# [Activity]
Without the pictures, give the listing below again exactly.

# [Supplied material]
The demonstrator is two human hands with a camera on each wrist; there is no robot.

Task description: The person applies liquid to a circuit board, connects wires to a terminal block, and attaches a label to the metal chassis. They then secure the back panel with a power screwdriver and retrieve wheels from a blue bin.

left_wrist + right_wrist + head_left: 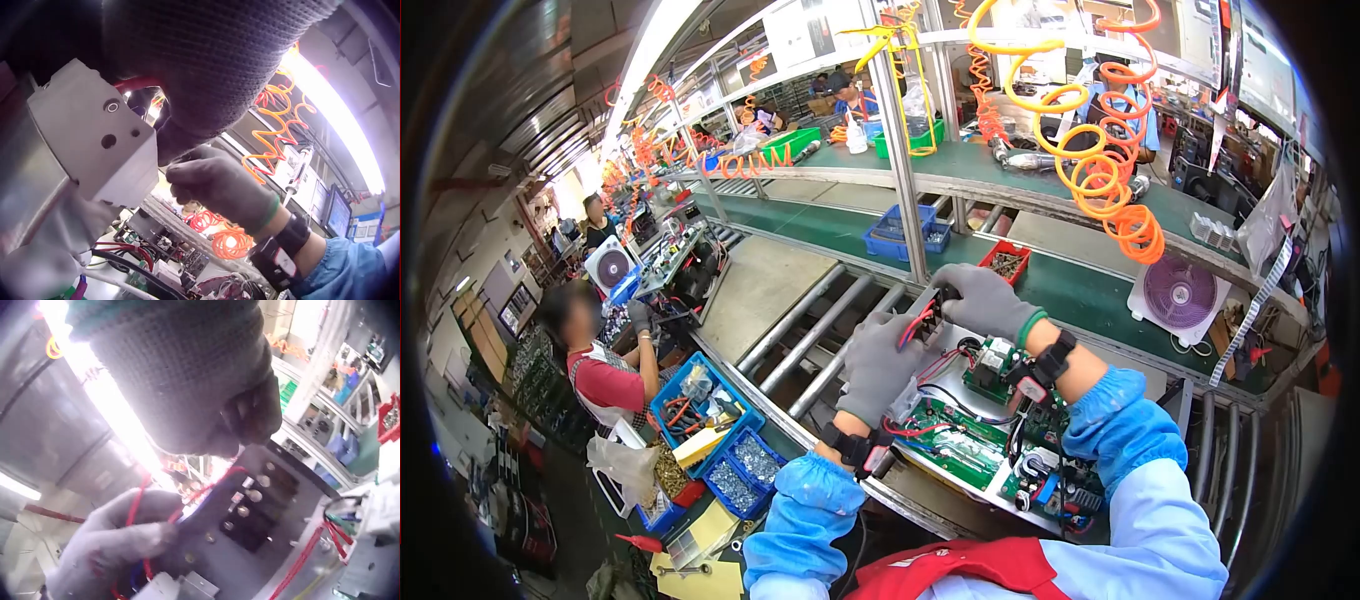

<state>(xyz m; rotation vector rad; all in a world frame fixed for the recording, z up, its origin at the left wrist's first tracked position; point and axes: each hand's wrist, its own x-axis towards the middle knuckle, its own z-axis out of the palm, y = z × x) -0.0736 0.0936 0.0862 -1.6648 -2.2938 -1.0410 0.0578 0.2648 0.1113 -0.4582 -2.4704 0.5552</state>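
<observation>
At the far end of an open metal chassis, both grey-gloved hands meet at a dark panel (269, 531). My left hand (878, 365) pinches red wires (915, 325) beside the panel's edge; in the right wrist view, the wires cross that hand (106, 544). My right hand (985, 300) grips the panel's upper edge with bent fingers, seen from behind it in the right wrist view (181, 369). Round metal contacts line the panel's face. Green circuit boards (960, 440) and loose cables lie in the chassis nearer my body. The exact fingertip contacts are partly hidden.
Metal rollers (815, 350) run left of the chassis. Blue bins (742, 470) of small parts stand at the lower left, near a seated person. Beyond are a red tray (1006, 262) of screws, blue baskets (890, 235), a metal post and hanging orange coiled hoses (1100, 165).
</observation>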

# [Final answer]
The demonstrator is two human hands with a camera on each wrist; there is no robot.

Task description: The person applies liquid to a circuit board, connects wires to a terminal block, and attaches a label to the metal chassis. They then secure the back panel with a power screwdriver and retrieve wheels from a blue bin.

left_wrist + right_wrist + head_left: 

<state>(xyz m; rotation vector rad; all in a world frame fixed for the recording, z up, its origin at the left wrist's first tracked position; point and axes: each hand's wrist, its own x-axis towards the middle knuckle, its own z-axis out of the palm, y = z × x) -0.0736 0.0936 0.0862 -1.6648 -2.2938 -1.0410 0.0578 0.2648 0.1113 -0.4582 -2.4704 0.5552</state>
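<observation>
At the far end of an open metal chassis, both grey-gloved hands meet at a dark panel (269, 531). My left hand (878, 365) pinches red wires (915, 325) beside the panel's edge; in the right wrist view, the wires cross that hand (106, 544). My right hand (985, 300) grips the panel's upper edge with bent fingers, seen from behind it in the right wrist view (181, 369). Round metal contacts line the panel's face. Green circuit boards (960, 440) and loose cables lie in the chassis nearer my body. The exact fingertip contacts are partly hidden.
Metal rollers (815, 350) run left of the chassis. Blue bins (742, 470) of small parts stand at the lower left, near a seated person. Beyond are a red tray (1006, 262) of screws, blue baskets (890, 235), a metal post and hanging orange coiled hoses (1100, 165).
</observation>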

No further output is required, since the answer is complete.